Hello! My wife and I are currently in Thailand and we would like to know where in Canada there are large Asian communities. We would like to especially know of Filipino and Chinese communities that are fairly large and accepted well within the community as a whole. Of course, we would like a city that is clean and safe, and the outlying areas and country around it to be safe and clean as well.

Thank you very much and hope to hear from you soon!


----------



## oddball (Aug 1, 2007)

*asian*



zanv said:


> Hello! My wife and I are currently in Thailand and we would like to know where in Canada there are large Asian communities. We would like to especially know of Filipino and Chinese communities that are fairly large and accepted well within the community as a whole. Of course, we would like a city that is clean and safe, and the outlying areas and country around it to be safe and clean as well.
> 
> Thank you very much and hope to hear from you soon!

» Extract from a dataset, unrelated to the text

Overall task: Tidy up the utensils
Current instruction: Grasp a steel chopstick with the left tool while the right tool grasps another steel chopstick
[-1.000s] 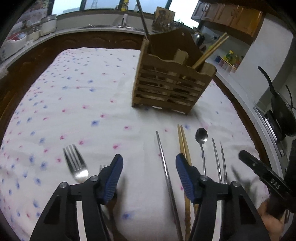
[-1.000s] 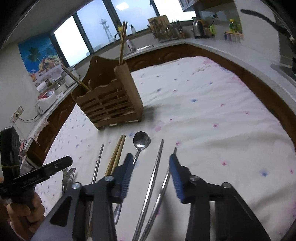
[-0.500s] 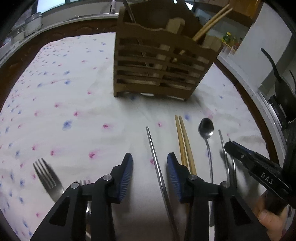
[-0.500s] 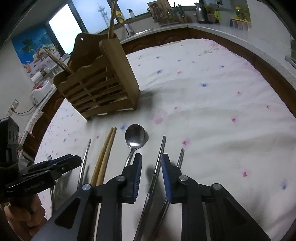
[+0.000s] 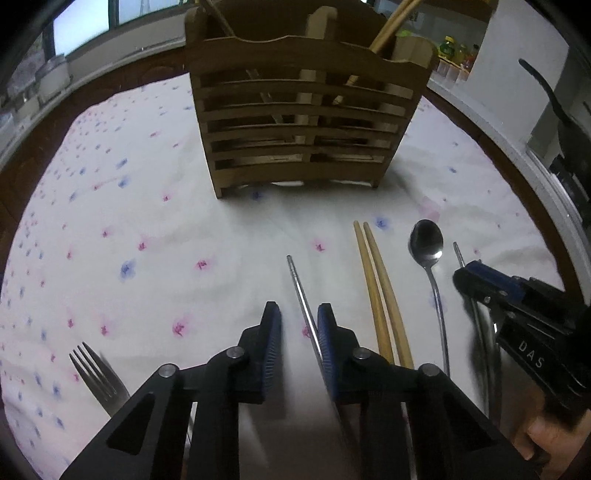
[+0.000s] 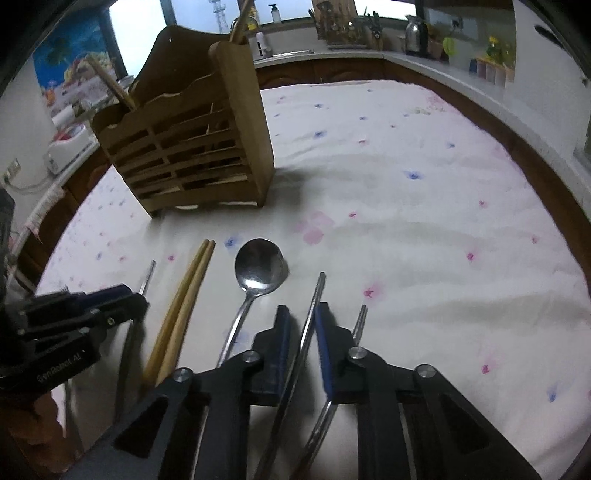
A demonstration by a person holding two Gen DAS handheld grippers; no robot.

 There is a large community in Toronto Ontario named 'Little China' , also a large one in British Columbia , they also have a huge Asian market complex .
Canada is mostly clean and safe where-ever you go , it is not Asia, you get fined for littering . Canada is basically an immigrant friendly country , in fact , so friendly , immigrants seem to have more 'Rights' than Canadians in thier own country , no joking !!! Colin


----------



## divastarz (Mar 18, 2008)

Hi!
Toronto is the best place for you! We have a large Chinese & Filipino community here. We even have a huge mall (Pacific Mall) as if you were in Hongkong! Also we have 3 China towns. Our Filipino community is very large too! We have a multi-cultural city! Clean and safe!!! 

Goodluck!


----------



## zanv (Feb 7, 2008)

Thanks for the replies! This really has given us several ideas, and we'd probably be interested in Toronto over Vancouver. Can anyone give a brief description of their experience with the visa process and how difficult it is? It is a dry read about immigration at the embassy website, and just a brief rundown from someone who has done it would be a great (and very welcome) supplement. I think it'd help to point out that I'm retired and may or may not open a business. Again, thanks to you all!


----------



## Raymapleleaf (Nov 1, 2008)

*asians in canada*



zanv said:


> Hello! My wife and I are currently in Thailand and we would like to know where in Canada there are large Asian communities. We would like to especially know of Filipino and Chinese communities that are fairly large and accepted well within the community as a whole. Of course, we would like a city that is clean and safe, and the outlying areas and country around it to be safe and clean as well.
> 
> Thank you very much and hope to hear from you soon!


hi the area you should check out is Calgary second biggest communities in canada and growing and very low taxes a great place to start with
regard ray


----------



## Auld Yin (Mar 10, 2009)

zanv said:


> Thanks for the replies! This really has given us several ideas, and we'd probably be interested in Toronto over Vancouver. Can anyone give a brief description of their experience with the visa process and how difficult it is? It is a dry read about immigration at the embassy website, and just a brief rundown from someone who has done it would be a great (and very welcome) supplement. I think it'd help to point out that I'm retired and may or may not open a business. Again, thanks to you all!


You should be aware that Canada does not have an Immigration system for retirees. You cannot just come here and setup shop or home. The requirements for admission into the country are very strict and, despite being dry reading, you should take the time to digest the Government of Canada website on Immigration.


----------